For Obama, a renewed focus on climate. "After years of putting other policy priorities first...he is regularly briefed on scientific reports on the issue, including a national climate assessment that he will help showcase Tuesday. He is using his executive authority to cut greenhouse gas emissions from power plants and other sources, and is moving ahead with stricter fuel-efficiency standards....It’s a notable transformation....Environmentalists also remain anxious about Obama’s delay in making a decision on the Keystone XL pipeline." Juliet Eilperin in The Washington Post.
With Keystone XL delayed, TransCanada sees jobs cuts. "The company has pushed the timetable to start building the northern leg of the project, intended to transport crude from Alberta’s oil sands to Gulf Coast refiners, to 2015 after the Obama administration delayed a decision because of a legal challenge in Nebraska.
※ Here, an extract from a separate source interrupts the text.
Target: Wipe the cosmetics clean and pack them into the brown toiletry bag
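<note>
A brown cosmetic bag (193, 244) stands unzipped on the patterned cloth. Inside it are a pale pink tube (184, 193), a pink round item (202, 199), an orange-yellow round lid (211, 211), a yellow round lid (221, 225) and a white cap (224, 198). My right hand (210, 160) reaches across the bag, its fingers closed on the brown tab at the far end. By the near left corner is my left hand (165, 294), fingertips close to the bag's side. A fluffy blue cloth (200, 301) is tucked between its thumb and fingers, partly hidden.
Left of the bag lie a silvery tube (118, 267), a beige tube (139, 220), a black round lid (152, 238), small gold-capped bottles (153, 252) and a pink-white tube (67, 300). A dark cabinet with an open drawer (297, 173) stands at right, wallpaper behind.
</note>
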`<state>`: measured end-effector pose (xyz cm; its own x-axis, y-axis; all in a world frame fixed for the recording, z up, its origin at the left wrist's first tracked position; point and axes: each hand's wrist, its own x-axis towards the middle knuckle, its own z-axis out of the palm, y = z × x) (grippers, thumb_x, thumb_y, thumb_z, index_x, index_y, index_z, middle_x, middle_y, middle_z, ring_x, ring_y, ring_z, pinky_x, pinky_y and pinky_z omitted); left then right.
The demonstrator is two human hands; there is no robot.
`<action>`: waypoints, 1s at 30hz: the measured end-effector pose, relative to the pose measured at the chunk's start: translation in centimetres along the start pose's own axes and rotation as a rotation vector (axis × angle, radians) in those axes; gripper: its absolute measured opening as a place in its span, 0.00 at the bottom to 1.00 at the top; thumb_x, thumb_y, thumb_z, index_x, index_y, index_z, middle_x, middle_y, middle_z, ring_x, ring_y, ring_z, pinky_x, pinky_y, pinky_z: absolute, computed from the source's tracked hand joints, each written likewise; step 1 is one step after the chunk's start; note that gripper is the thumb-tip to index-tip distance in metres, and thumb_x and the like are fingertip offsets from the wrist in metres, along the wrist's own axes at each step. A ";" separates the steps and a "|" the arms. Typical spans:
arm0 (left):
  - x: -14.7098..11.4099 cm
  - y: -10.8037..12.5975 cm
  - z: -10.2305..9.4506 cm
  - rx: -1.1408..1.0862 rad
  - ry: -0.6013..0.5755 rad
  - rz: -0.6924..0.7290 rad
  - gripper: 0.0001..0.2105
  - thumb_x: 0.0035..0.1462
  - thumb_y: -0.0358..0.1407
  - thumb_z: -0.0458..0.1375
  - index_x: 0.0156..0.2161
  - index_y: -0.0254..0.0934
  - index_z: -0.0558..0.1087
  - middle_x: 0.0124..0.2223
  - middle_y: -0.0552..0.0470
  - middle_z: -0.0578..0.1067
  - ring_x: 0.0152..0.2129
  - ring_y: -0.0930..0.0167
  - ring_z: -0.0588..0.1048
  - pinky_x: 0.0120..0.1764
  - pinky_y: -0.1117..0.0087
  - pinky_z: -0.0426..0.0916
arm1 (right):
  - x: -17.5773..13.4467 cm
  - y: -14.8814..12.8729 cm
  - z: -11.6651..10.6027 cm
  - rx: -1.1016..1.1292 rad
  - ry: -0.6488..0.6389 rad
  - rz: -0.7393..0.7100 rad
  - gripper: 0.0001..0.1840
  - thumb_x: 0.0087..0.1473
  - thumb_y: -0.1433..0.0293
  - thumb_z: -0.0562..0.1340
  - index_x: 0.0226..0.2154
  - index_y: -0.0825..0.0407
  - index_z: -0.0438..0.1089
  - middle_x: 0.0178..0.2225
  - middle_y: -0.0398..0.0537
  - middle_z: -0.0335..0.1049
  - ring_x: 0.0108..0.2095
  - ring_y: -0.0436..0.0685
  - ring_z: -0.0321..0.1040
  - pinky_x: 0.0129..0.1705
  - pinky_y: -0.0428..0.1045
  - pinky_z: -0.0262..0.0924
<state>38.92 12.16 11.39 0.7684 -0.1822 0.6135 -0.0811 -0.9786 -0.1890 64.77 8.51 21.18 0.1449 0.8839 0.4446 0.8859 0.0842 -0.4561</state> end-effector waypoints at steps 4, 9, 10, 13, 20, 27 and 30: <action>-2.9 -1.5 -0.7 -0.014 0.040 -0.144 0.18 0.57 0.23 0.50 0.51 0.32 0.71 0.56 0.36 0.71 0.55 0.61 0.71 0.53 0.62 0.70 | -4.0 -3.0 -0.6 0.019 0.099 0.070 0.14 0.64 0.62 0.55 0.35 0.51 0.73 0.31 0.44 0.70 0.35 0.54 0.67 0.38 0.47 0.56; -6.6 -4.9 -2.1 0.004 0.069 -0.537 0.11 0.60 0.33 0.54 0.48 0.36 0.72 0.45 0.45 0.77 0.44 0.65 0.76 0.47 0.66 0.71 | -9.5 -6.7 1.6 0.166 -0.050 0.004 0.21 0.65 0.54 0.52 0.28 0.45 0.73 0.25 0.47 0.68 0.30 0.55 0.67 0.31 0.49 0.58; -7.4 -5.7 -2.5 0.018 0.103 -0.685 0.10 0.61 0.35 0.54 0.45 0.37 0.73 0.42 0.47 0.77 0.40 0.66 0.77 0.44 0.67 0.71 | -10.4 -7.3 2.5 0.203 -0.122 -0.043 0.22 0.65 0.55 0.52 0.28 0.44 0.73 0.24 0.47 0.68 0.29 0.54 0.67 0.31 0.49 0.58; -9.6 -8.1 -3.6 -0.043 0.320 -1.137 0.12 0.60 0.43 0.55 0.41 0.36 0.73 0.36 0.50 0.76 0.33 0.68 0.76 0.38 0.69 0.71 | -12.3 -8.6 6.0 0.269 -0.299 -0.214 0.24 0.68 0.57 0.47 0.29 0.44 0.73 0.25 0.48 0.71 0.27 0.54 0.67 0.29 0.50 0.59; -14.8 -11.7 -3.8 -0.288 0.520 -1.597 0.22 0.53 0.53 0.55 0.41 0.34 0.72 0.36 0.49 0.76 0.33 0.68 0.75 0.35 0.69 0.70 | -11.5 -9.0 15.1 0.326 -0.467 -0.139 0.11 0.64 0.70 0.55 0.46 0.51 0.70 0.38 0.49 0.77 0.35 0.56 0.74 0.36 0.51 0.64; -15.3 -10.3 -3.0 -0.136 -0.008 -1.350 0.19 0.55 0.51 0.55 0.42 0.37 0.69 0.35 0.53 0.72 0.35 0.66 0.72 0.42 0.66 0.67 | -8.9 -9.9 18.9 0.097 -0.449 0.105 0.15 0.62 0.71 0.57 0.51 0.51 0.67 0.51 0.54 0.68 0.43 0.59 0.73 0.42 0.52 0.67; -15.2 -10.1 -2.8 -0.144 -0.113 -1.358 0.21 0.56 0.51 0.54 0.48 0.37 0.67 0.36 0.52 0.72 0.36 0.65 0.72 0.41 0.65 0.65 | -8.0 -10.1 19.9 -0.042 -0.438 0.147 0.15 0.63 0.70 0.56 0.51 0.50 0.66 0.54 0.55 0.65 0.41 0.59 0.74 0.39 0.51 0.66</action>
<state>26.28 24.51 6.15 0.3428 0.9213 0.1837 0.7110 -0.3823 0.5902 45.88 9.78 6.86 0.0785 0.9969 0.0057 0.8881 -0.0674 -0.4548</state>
TransCanada is still targeting startup of the line in 2016, Chief Executive Officer Russ Girling said today." Rebecca Penty in Bloomberg.
Long read: Canada finds China option no easy answer to Keystone snub. Edward Greenspon, Andrew Mayeda, Jeremy van Loon and Rebecca Penty in Bloomberg.
Background reading: On climate impact, Keystone XL dwarfs in comparison to U.S. emissions rules. Coral Davenport in The New York Times.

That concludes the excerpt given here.